Hasta ahora, nunca se había detectado la combinación de este tipo de estrella, llamado Be o peonza (por su gran velocidad) y un agujero negro, aunque se habían formulado hipótesis que predecían su existencia. La pista que guió a los científicos en 2010 fue una radiación de la estrella que no se correspondía con la de un astro solitario. Al profundizar en su estudio con ayuda de los telescopios Liverpool y Mercator del Observatorio del Roque de los Muchachos (Isla de La Palma), comprobaron que, si la estrella tenía entre 10 y 16 veces más masa que nuestro Sol, la del cuerpo que la acompañaba debía de rondar estar entre 3,8 y 6,9 masas solares. “Un objeto así, que no es visible y con esa masa, sólo puede ser un agujero negro, porque ninguna estrella de neutrones es estable por encima de tres masas solares” afirma Ignasi Ribas, participante en el estudio e investigador del CSIC en el Instituto de Ciencias del Espacio (IEEC- CSIC).

Sin embargo, cuando un agujero se alimenta de una estrella, su “digestión” suele provocar una potente emisión de rayos X. En este caso, esa manifestación era mínima, lo que hizo pensar a los científicos que la materia que atraía se quedaba en su disco de acreción, sin caer en su interior.
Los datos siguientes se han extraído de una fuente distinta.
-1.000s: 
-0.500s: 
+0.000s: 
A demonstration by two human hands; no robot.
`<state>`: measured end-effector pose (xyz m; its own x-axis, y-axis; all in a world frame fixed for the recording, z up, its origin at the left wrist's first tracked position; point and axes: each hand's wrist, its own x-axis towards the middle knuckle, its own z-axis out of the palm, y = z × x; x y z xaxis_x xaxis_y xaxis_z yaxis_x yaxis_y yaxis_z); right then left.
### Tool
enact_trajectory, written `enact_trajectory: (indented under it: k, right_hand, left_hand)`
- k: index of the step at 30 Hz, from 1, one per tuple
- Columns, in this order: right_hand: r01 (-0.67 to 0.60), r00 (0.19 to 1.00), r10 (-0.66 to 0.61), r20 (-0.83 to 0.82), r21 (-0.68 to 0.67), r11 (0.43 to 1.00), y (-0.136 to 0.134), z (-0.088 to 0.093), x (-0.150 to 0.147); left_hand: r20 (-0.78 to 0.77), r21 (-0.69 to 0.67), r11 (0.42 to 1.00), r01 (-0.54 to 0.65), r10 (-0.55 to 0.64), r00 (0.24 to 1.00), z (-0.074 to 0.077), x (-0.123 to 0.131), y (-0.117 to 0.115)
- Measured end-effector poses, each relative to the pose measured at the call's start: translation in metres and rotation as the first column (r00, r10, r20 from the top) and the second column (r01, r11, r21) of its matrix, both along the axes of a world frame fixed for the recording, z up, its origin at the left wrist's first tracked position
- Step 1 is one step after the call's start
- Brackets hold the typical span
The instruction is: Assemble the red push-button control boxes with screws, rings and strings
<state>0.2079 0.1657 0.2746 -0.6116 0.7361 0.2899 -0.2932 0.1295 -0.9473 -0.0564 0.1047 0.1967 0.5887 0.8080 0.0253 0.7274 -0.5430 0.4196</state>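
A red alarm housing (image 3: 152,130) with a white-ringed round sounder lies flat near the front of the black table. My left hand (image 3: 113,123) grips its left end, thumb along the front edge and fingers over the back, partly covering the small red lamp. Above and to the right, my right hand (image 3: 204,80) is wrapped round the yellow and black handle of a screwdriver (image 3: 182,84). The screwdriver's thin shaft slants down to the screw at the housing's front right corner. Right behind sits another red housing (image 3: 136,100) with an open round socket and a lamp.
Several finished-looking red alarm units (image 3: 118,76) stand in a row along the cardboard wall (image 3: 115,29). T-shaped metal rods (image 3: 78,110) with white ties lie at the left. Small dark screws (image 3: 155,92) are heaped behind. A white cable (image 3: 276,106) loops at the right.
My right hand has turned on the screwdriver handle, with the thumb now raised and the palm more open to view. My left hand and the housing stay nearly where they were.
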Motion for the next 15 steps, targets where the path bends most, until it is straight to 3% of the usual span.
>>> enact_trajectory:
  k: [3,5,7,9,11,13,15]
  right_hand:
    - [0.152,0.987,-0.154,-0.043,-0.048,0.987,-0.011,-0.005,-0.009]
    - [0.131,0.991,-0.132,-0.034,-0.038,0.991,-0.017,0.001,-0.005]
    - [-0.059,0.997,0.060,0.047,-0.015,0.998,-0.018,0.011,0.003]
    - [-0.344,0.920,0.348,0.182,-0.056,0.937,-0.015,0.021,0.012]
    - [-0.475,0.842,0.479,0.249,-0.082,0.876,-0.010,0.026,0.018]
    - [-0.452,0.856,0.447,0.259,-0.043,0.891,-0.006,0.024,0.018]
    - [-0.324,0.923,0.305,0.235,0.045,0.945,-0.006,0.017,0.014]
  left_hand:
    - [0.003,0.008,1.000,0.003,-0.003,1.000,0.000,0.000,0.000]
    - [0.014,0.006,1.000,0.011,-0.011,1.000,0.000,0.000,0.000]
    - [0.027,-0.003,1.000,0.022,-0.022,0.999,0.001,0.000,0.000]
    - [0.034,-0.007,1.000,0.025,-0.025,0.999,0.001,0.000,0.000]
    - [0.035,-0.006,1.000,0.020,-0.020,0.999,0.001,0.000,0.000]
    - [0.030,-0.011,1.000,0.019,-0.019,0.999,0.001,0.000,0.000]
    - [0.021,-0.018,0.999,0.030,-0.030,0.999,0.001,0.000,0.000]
Este tipo de agujeros “durmientes” tienen una emisión de rayos X casi inexistente, por lo que resulta muy difícil que capten nuestra atenicón”, según explica Jorge Casares, primer autor del artículo, que desarrolla su labor en el Instituto de Astrofísica de Canarias (IAC) y la Universidad de la Laguna (ULL).

A partir de este hallazgo, los científicos consideran que podría haber muchas otras parejas de este tipo en la Vía Láctea y, naturalmente, se disponen a rastrearlas.